GRAZIA

Cardinale Pietro Parente; Mons. Antonio Piolanti; Mons. Salvatore Garofalo: Voci selezionate dal Dizionario di Teologia Dogmatica. GRAZIA (gr. = idea di piacere, di gioia; cfr. lat. gra-tus, donde gratia): tanto presso i classici quanto presso di noi, ha vari significati, che possono ridursi a due aspetti: l) soggettivo (bellezza, benevolenza, favore, gratitudine); 2) oggettivo (dono, beneficio).

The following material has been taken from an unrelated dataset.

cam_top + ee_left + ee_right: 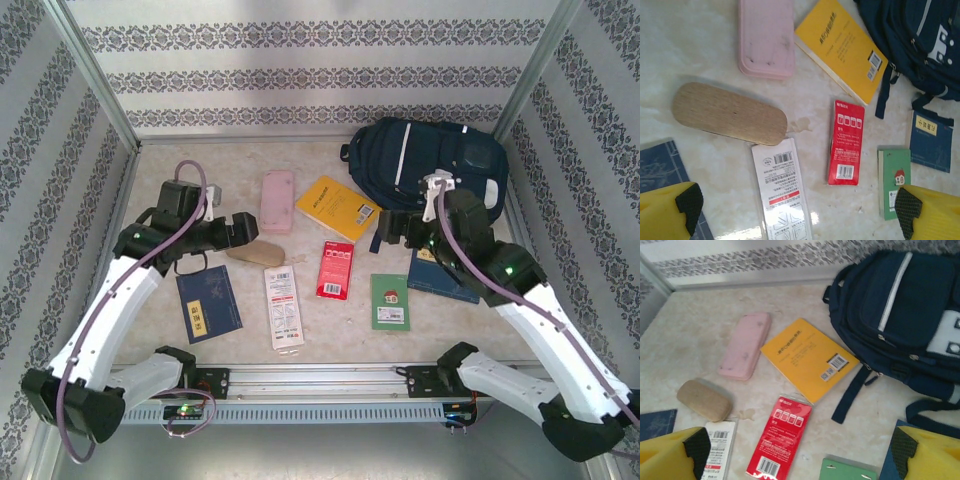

Nel linguaggio religioso ellenistico già significava una forza interiore infusa dagli dei. Nell\’A. T. si trova qualche volta la voce grazia, in senso di benevolenza (cfr. Gen, 18, 3). Nel N. T. è frequentissima in Paolo (110 volte), abbastanza usata da Luca, Giovanni e Pietro, prevalentemente nel senso di dono gratuito di Dio agli uomini: «gratia Dei».
La dottrina della grazia è stata sviluppata copiosamente da S. Agostino in lotta contro i Pelagiani (v. Pelagianismo), che la negavano compromettendo tutto l\’ordine soprannaturale. Il Magistero della Chiesa si è occupato a più riprese della grazia, principalmente nel Conc. Cartag. (418), DB, 101 ss.; nel Conc. II di Orange (529), DB, 174 ss.; nel Conc. Trid. sessione VI, DB, 793-843; nelle Proposizioni di Baio condannate da S. Pio V (DB, 1001 ss.) e in quelle di Giansenio condannate da Innocenzo X (DB, 1902 ss.). Da questi documenti si ricava la definizione della grazia: «Dono gratuito soprannaturale infuso da Dio nella creatura razionale in ordine alla vita eterna».
Divisioni:
a) grazia gratis data, ordinata al bene altrui (per es. dono della profezia) e grazia gratum faciens, ordinata al bene di chi la riceve.
b) grazia attuale (influsso divino transeunte); grazia abituale (dono permanente a modo di abito)

La grazia in genere conferisce all\’uomo la potenza d\’agire in maniera soprannaturale, proporzionatamente alla vita eterna. Essa trascende l\’ordine naturale.